Repeat the listing below word for word, stopping after the line that contains "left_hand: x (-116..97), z".

━━━━━━

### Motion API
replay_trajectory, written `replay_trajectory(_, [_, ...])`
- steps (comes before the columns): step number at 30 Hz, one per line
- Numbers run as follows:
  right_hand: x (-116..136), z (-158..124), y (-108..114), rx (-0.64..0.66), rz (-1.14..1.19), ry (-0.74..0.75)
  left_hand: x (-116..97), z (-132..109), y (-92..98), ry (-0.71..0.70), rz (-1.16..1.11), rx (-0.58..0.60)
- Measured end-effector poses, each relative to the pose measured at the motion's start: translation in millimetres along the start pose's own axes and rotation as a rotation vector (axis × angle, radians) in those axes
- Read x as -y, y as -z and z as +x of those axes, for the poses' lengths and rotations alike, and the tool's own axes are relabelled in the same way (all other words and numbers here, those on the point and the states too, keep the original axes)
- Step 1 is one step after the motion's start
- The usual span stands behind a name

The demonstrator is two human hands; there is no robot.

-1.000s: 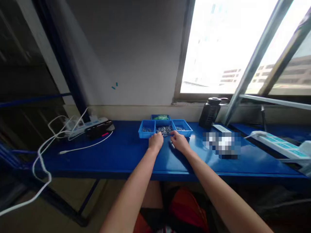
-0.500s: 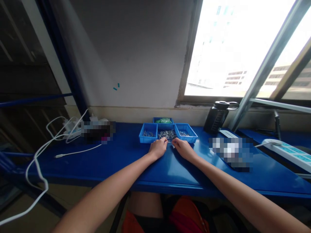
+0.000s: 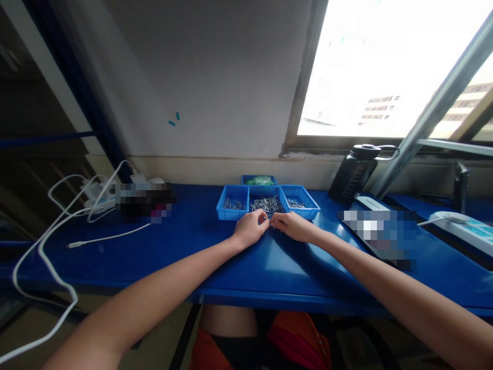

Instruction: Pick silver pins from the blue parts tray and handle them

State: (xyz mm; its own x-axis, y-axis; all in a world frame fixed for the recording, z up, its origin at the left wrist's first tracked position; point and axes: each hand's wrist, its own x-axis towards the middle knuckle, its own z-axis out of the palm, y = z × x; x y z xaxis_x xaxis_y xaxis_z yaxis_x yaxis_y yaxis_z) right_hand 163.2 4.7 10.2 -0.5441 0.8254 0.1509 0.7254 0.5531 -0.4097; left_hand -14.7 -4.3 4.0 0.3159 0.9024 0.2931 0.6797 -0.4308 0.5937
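Observation:
My left hand (image 3: 250, 229) and my right hand (image 3: 293, 226) meet fingertip to fingertip on the blue table (image 3: 162, 252), just in front of a row of blue trays. Both are pinched around a small metal part that is too small to name. The middle tray (image 3: 265, 204) holds a heap of small metal pins. The left tray (image 3: 232, 202) and the right tray (image 3: 299, 201) hold fewer pins. Behind them a fourth tray (image 3: 259, 180) holds green pieces.
A black bottle (image 3: 353, 172) stands at the back right by the window. A white power strip (image 3: 466, 228) lies far right. White cables (image 3: 57, 226) trail off the left end of the table. Blurred flat objects lie left and right of the trays.
My hands have drawn back from the middle tray and come together in a pinch in front of it. The view has shifted, so the trays sit a little higher.

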Motion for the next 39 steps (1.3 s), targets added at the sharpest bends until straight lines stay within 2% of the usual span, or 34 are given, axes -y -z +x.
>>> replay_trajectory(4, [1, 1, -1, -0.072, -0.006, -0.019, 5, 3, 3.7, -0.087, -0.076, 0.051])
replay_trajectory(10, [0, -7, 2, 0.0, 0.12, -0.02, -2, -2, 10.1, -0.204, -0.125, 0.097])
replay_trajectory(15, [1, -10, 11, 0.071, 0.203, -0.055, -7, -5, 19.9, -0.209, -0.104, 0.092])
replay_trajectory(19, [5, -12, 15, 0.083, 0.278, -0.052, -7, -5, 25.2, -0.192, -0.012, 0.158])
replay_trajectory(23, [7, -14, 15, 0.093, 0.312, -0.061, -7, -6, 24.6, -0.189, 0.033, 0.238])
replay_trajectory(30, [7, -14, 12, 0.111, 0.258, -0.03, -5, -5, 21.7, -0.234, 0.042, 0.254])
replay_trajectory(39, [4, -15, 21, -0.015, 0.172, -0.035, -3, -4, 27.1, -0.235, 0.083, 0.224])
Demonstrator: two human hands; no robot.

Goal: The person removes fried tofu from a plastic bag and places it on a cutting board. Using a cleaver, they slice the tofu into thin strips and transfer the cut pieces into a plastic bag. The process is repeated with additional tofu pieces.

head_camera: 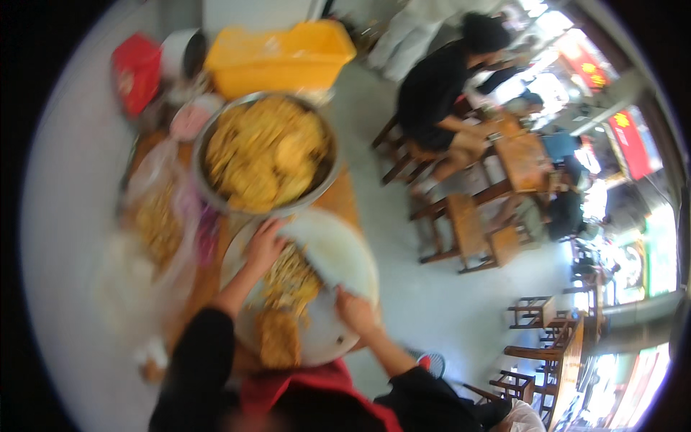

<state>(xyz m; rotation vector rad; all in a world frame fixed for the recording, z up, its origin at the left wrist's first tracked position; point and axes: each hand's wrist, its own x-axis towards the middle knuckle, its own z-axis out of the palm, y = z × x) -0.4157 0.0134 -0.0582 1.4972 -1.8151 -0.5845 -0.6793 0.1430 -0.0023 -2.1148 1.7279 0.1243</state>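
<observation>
My right hand [356,312] grips the handle of a kitchen knife, whose broad blade [317,263] lies slantwise over a round, pale cutting board [337,243]. Left of the blade is a heap of thin yellow and whitish food strips [291,278]. At the heap's upper left is my left hand [266,247], close to the bowl; its fingertips are too blurred to show whether they pinch any strips. A browned, block-shaped piece of food [278,339] sits at the board's near edge. Just beyond the board, a metal bowl [198,159] is heaped with flat yellow fried pieces [264,151].
A yellow plastic tub [275,59] stands behind the bowl. Left are a clear plastic bag of yellowish food [159,221], a pink container [191,120] and a red packet [136,73]. To the right, a person in black [432,92] sits by wooden tables [523,159] and stools [464,221].
</observation>
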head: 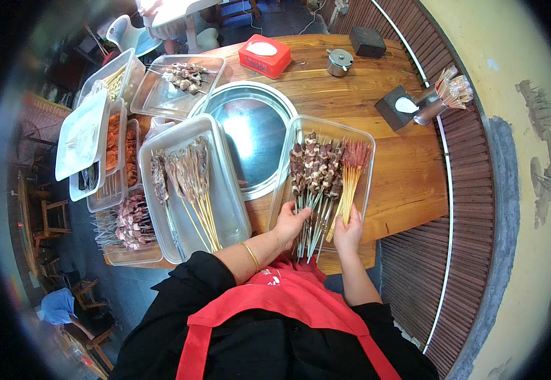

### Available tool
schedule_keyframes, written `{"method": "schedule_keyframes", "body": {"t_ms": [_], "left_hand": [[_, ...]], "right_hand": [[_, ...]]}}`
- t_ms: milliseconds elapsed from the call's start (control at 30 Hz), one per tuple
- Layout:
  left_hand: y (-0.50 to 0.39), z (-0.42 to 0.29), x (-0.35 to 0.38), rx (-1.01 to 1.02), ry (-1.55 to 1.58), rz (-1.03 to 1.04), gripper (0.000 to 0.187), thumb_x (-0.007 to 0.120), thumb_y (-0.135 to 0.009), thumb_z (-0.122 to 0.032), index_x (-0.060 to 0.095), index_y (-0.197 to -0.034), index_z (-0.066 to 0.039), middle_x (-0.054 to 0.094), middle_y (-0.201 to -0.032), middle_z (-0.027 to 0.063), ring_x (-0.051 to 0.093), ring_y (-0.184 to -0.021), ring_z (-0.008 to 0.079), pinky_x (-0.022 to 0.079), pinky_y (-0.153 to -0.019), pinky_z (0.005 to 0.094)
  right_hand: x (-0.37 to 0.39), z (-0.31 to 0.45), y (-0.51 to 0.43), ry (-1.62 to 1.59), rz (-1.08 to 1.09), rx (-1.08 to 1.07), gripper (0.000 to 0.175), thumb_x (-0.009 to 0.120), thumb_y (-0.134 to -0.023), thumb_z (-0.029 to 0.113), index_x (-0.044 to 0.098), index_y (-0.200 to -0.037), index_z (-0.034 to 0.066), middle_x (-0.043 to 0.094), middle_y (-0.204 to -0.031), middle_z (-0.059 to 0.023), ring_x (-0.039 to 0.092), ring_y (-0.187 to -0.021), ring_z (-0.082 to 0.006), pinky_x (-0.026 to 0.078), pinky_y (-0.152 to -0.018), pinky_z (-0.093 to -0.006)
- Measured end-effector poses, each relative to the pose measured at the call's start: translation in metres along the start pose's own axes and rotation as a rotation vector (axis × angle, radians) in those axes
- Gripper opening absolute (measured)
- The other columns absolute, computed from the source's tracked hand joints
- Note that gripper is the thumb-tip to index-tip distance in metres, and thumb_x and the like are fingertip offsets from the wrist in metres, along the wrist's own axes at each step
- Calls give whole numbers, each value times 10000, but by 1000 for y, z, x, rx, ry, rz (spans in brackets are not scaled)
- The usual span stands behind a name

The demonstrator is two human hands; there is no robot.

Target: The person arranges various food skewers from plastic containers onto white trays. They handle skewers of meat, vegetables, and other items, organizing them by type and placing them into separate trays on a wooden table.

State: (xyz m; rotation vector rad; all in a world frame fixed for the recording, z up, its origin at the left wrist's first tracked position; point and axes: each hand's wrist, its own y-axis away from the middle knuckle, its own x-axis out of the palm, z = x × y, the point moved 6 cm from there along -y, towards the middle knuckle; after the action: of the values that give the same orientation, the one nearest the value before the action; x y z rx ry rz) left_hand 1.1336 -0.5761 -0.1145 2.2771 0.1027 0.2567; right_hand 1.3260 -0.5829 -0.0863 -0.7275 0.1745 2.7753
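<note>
Before me a clear plastic tray [369, 142] holds skewered meat. My right hand [349, 230] grips the wooden sticks of a bundle of thin red meat skewers [355, 154] on the tray's right side. Beside it, my left hand [292, 223] rests at the metal shafts of the dark meat skewers [315, 164], thumb across them; whether its fingers close around any is hidden. These metal skewers lie side by side with their handles towards me. To the left, another plastic tray [230, 223] contains wooden-stick skewers [192, 166] and a few metal ones.
A round metal plate [251, 137] is set in the wooden table [413, 175] between the trays. Stacked plastic boxes [83, 133] with skewers crowd the left. At the back are a red tissue box [265, 56], a lidded metal pot [339, 62] and a stick holder [431, 104]. People appear in the background.
</note>
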Motion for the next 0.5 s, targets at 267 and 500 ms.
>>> {"method": "schedule_keyframes", "body": {"t_ms": [267,500], "left_hand": [[34,-35,-2,377,-275,-80,729,682,-835,-169,287,-1413,35,467,-1341,226,460,-1242,305,377,-1049,393],[78,-49,31,860,-1240,222,583,685,-770,-314,538,-1301,-124,436,-1425,159,271,-1401,407,191,-1109,655]], "right_hand": [[-8,3,11,-189,-39,55,562,585,-828,64,448,-1359,-58,597,-1176,-267,613,-1019,-386,481,-885,-429],[8,23,5,235,59,-158,770,644,-796,111,284,-1459,-43,517,-1306,-302,553,-1150,-419,453,-960,-435]]}}
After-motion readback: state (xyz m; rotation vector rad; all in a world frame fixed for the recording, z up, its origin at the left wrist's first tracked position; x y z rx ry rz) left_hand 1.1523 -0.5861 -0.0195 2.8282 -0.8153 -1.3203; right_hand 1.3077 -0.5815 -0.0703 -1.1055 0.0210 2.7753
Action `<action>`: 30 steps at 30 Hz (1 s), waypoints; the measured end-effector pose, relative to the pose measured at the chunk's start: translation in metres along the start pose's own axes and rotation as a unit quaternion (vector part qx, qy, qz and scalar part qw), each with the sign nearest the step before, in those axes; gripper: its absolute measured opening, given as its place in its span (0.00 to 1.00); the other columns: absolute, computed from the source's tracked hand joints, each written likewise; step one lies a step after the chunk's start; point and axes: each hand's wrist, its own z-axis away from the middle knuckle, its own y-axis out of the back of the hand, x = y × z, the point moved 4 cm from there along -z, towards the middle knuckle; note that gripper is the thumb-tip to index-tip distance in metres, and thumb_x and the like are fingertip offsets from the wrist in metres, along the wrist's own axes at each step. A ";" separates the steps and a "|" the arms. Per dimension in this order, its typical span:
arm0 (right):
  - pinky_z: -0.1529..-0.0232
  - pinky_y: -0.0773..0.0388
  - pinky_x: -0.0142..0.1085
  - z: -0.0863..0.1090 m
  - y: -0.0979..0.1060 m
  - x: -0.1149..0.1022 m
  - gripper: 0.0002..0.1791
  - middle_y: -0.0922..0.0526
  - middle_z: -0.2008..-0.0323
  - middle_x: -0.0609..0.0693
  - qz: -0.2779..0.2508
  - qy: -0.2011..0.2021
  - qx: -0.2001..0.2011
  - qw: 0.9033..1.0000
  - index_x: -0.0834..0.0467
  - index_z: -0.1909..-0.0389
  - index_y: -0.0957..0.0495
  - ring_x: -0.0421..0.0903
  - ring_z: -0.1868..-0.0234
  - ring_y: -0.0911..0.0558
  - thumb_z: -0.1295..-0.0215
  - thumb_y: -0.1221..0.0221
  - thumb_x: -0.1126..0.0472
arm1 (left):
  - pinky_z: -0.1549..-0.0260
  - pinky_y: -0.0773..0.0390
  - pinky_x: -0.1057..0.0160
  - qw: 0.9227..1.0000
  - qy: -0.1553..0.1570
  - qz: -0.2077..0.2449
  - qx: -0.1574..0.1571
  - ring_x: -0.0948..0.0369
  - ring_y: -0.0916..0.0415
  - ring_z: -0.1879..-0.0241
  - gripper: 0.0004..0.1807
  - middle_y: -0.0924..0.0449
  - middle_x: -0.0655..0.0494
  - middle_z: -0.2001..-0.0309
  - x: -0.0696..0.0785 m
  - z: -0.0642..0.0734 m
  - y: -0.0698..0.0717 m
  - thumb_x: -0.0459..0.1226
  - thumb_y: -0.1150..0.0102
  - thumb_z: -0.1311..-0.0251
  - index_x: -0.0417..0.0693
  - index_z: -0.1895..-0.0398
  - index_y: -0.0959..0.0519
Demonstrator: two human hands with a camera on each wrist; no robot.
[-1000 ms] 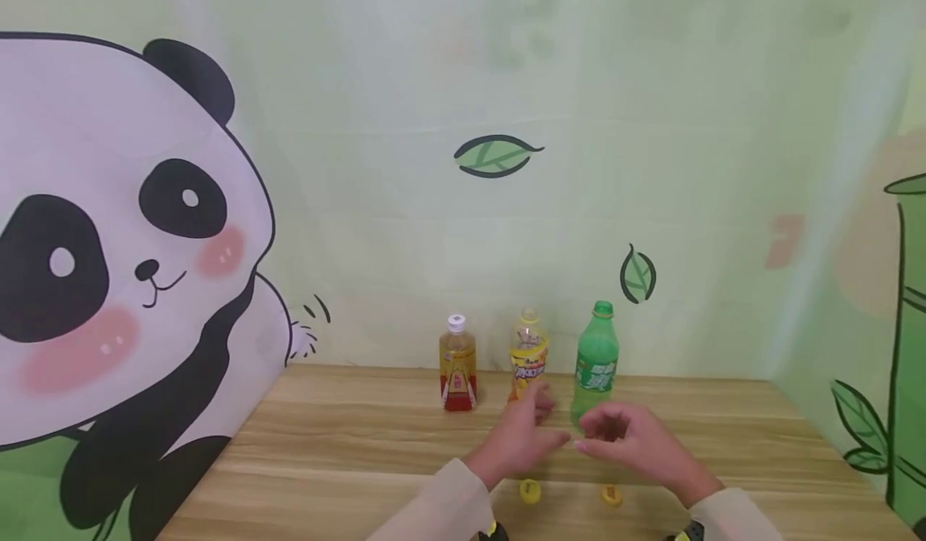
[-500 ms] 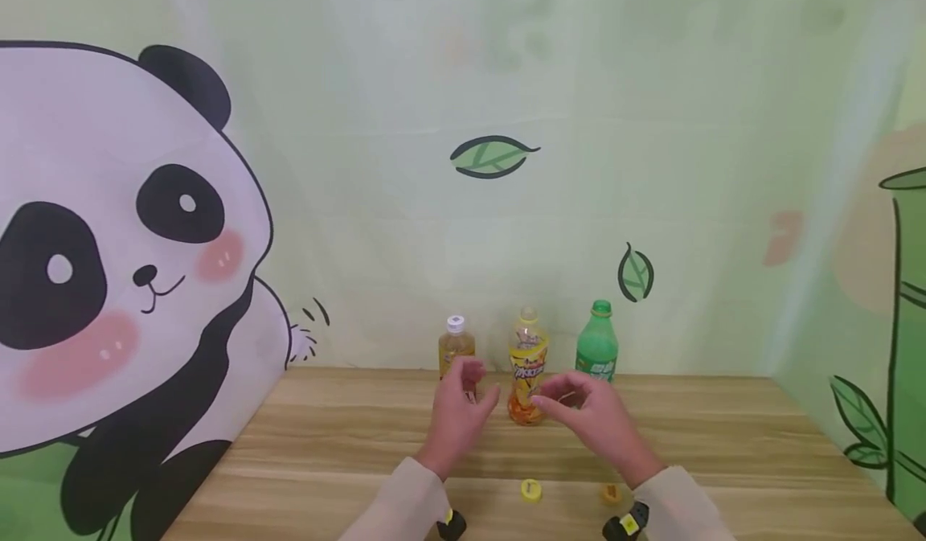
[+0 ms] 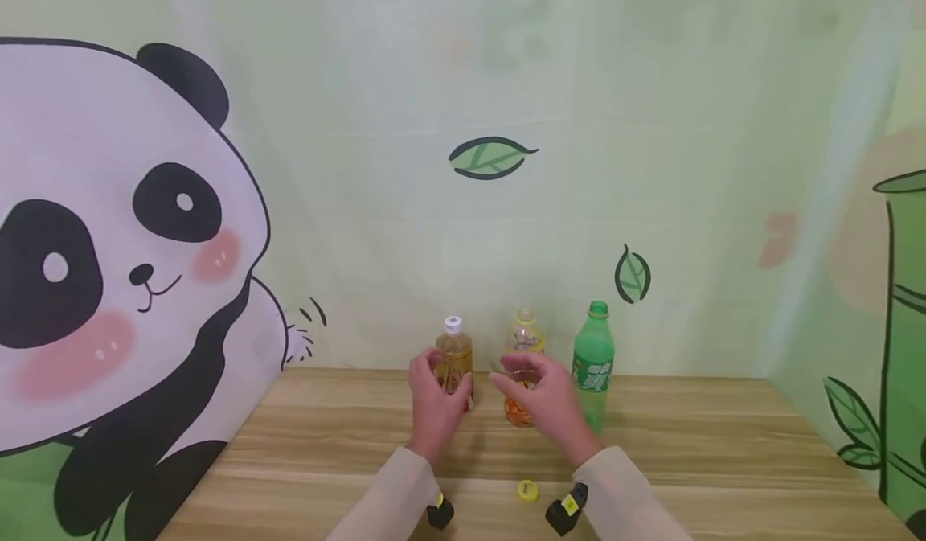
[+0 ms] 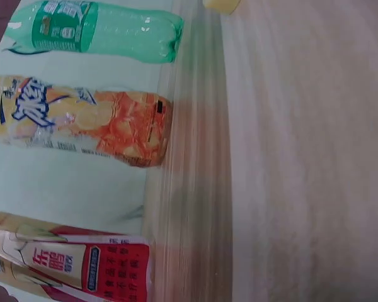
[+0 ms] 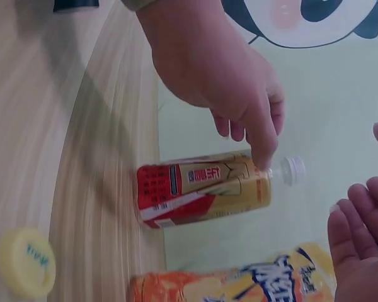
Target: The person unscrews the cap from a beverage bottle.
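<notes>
In the head view my left hand (image 3: 436, 404) is at a gold-and-red drink bottle (image 3: 454, 356) with a white cap (image 5: 294, 170). Its fingers are loosely bent; in the right wrist view the thumb overlaps the bottle's shoulder, and contact is unclear. My right hand (image 3: 546, 400), fingers half bent around nothing, hovers in front of an iced tea bottle (image 3: 526, 337) with a yellow label and partly hides it. That bottle stands upright without a cap. Farther right stands a green soda bottle (image 3: 593, 356).
On the wooden table (image 3: 304, 444) a yellow bottle cap (image 3: 527, 490) lies between my forearms. Behind the bottles hangs a pale green backdrop (image 3: 391, 227) printed with a panda and leaves. Black wrist cameras (image 3: 567, 509) sit under my sleeves.
Both hands have moved left, from in front of the iced tea and soda bottles to the gold-and-red and iced tea bottles. The orange cap is now hidden behind my right arm.
</notes>
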 end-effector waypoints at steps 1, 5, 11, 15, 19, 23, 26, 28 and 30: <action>0.45 0.15 0.42 -0.002 -0.003 0.000 0.20 0.12 0.48 0.48 -0.001 0.007 0.000 1.000 0.52 0.48 0.16 0.49 0.47 0.15 0.39 0.28 0.50 | 0.37 0.25 0.43 1.000 0.004 -0.003 0.004 0.45 0.33 0.37 0.34 0.33 0.42 0.40 -0.001 -0.002 0.000 0.36 0.28 0.41 0.42 0.36 0.37; 0.43 0.16 0.47 -0.010 -0.015 -0.002 0.21 0.13 0.47 0.51 -0.012 0.028 0.002 1.000 0.54 0.47 0.16 0.51 0.47 0.14 0.39 0.28 0.52 | 0.36 0.27 0.43 1.000 0.021 -0.013 0.007 0.45 0.35 0.36 0.37 0.34 0.41 0.39 -0.008 -0.008 -0.002 0.38 0.27 0.42 0.42 0.35 0.37; 0.40 0.18 0.47 -0.023 -0.030 -0.001 0.23 0.15 0.42 0.54 -0.015 0.034 0.014 0.999 0.56 0.44 0.17 0.53 0.43 0.15 0.38 0.28 0.53 | 0.30 0.31 0.40 0.997 0.067 -0.021 -0.010 0.43 0.37 0.30 0.47 0.37 0.39 0.31 -0.021 -0.017 -0.006 0.44 0.23 0.45 0.42 0.29 0.42; 0.39 0.19 0.50 -0.030 -0.039 -0.001 0.24 0.16 0.40 0.55 -0.003 0.033 0.017 0.999 0.57 0.42 0.18 0.56 0.41 0.16 0.36 0.29 0.52 | 0.30 0.32 0.37 0.996 0.087 -0.019 -0.019 0.39 0.37 0.28 0.52 0.38 0.35 0.29 -0.026 -0.022 -0.010 0.46 0.22 0.47 0.39 0.27 0.43; 0.39 0.18 0.50 -0.036 -0.048 -0.003 0.24 0.16 0.40 0.56 0.009 0.028 0.028 0.999 0.58 0.41 0.19 0.58 0.41 0.16 0.35 0.30 0.53 | 0.32 0.29 0.39 0.996 0.090 -0.019 -0.024 0.40 0.31 0.33 0.52 0.33 0.34 0.31 -0.029 -0.029 -0.016 0.44 0.20 0.51 0.36 0.27 0.41; 0.39 0.19 0.52 -0.043 -0.058 -0.009 0.25 0.17 0.39 0.58 -0.003 0.019 0.045 0.999 0.61 0.41 0.19 0.61 0.40 0.17 0.35 0.31 0.54 | 0.32 0.28 0.42 0.994 0.105 -0.005 -0.020 0.42 0.28 0.35 0.52 0.30 0.37 0.33 -0.033 -0.034 -0.023 0.38 0.20 0.54 0.38 0.27 0.40; 0.39 0.19 0.53 -0.049 -0.064 -0.012 0.26 0.18 0.39 0.59 -0.007 0.019 0.061 0.998 0.63 0.40 0.20 0.62 0.40 0.18 0.36 0.31 0.55 | 0.32 0.28 0.41 0.993 0.120 0.008 -0.015 0.42 0.28 0.34 0.51 0.30 0.37 0.32 -0.036 -0.036 -0.028 0.33 0.22 0.56 0.40 0.27 0.40; 0.38 0.20 0.53 -0.053 -0.068 -0.013 0.26 0.18 0.39 0.59 -0.004 0.020 0.072 0.997 0.64 0.40 0.21 0.61 0.40 0.18 0.36 0.30 0.56 | 0.32 0.28 0.40 0.992 0.125 0.003 -0.013 0.42 0.28 0.33 0.51 0.29 0.37 0.31 -0.039 -0.037 -0.030 0.32 0.23 0.56 0.40 0.27 0.40; 0.37 0.20 0.52 -0.055 -0.071 -0.013 0.26 0.18 0.39 0.58 -0.002 0.015 0.077 0.997 0.63 0.40 0.21 0.60 0.40 0.18 0.35 0.31 0.56 | 0.32 0.28 0.40 0.992 0.127 -0.004 -0.007 0.42 0.27 0.33 0.50 0.29 0.37 0.31 -0.041 -0.038 -0.030 0.31 0.24 0.56 0.40 0.27 0.39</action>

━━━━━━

- _Solution_:
### Motion API
replay_trajectory, written `replay_trajectory(_, [_, ...])`
- steps (comes before the columns): step number at 30 Hz, one per line
- Numbers run as follows:
  right_hand: x (-116..136), z (-158..124), y (-108..114), rx (-0.64..0.66), rz (-1.14..1.19), ry (-0.74..0.75)
  left_hand: x (-116..97), z (-132..109), y (-92..98), ry (-0.71..0.70), rz (-1.16..1.11), rx (-0.58..0.60)

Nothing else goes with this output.